Sometimes when one person feels like talking about important things, the other person doesn't. Try choosing a time when you and the person you want to talk to won't be doing other things. Find a quiet place, turn off the TV, and don't answer the phone.

Keep People Updated

Often, you will be the main person updating family, friends, and coworkers about how the patient is doing. Ask your loved one what he wants to share, with whom, and when. If this is a task that someone else can do, select a "point person." This person can make phone calls or send e-mail or letters to update others. It's important to let others who care know whether your loved one likes getting cards, calls, or visits.

How to Communicate When Support Is Not Helpful

"My sister-in-law came by and commented on how much television the kids were watching. She made some remark about how she knew I was stressed, but could I find something better for them to do? It's like she was trying to make me feel like a bad mother or something." - Carrie

If people offer help that you don't need or want, thank them for their concern. Let them know you'll contact them if you need anything. You can tell them that it always helps to send cards and letters. Or they can pray or send good thoughts.

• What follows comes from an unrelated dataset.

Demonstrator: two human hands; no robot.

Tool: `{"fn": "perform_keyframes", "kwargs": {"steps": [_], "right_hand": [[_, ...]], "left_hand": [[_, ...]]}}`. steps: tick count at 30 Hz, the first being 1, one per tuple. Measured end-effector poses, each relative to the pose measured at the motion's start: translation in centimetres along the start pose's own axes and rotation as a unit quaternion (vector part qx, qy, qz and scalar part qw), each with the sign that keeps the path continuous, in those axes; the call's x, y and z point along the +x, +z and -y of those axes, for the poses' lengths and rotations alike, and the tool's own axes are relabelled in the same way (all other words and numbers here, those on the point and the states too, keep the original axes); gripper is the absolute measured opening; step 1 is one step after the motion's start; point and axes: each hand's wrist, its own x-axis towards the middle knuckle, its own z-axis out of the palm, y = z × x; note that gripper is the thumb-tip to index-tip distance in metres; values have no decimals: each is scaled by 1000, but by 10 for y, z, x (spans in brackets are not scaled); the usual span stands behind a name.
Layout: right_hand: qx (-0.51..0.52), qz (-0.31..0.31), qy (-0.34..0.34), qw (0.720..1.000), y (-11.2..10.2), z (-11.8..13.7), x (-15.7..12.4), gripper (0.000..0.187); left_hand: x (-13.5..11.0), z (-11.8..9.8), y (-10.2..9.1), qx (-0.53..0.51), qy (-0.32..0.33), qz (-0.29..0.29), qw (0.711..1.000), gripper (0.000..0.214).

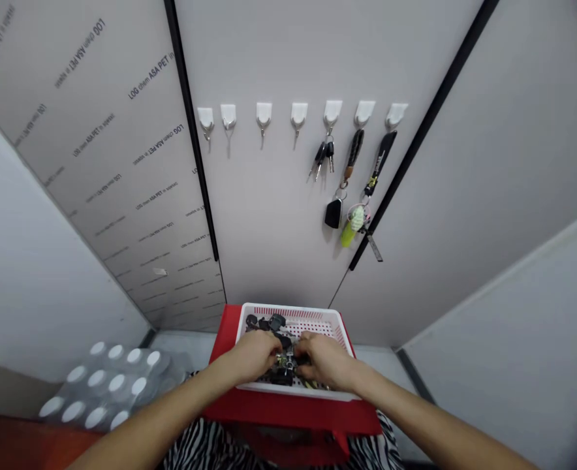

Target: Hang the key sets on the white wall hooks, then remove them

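Note:
A white plastic basket (312, 313) with slotted sides holds several sets of keys (277, 322) with black fobs, heaped mostly on its left half. Both my hands are inside it. My left hand (256, 352) has its fingers curled down over a bunch of keys (288, 360) with metal parts near the basket's middle. From the other side, my right hand (322, 358) closes its bent fingers on the same bunch. The fingertips are partly hidden, so the exact grip on each key is hard to see.
The basket stands on a red stool (288, 408). Several white hooks (299, 113) line the wall panel ahead. Black keys (322, 156), a braided strap with a fob (334, 213) and a black lanyard (381, 163) hang at the right. Capped bottles (107, 378) stand at lower left.

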Motion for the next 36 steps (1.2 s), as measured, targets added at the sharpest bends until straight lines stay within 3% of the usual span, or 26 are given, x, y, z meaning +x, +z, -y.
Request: {"fn": "perform_keyframes", "kwargs": {"steps": [9,13,23,27,32,36], "right_hand": [[4,-80,20,997,6,5,15,33],[4,-54,-9,999,7,3,17,14],[84,-61,23,994,8,5,21,19],[125,-107,14,986,7,11,26,22],[245,-204,-42,947,-6,20,31,39],[301,-210,-86,926,-21,25,33,24]], "left_hand": [[4,2,-2,84,-88,-58,991,29],[4,7,0,66,-112,-60,990,30],[8,15,-6,-5,-89,-80,993,28],[9,19,-18,-106,-80,-86,987,23],[9,16,-43,-301,-52,-93,948,22],[14,5,-58,-369,-14,-81,926,17]]}}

Some people may offer unwanted parenting advice. This may come from feeling helpless to do anything, yet wanting to show their concern. Since they can't offer advice on medical care, it helps them to express their opinion on child care. While it may come from a good place, it may still seem judgmental to you.

It's your decision on how to deal with unwanted advice about your kids. You don't have to respond at all if you don't want to. If you think their concerns are valid, then talk to a counselor or teacher about what steps to take. Otherwise, thank them. And reassure them that you are taking the necessary steps to get your children through this tough time.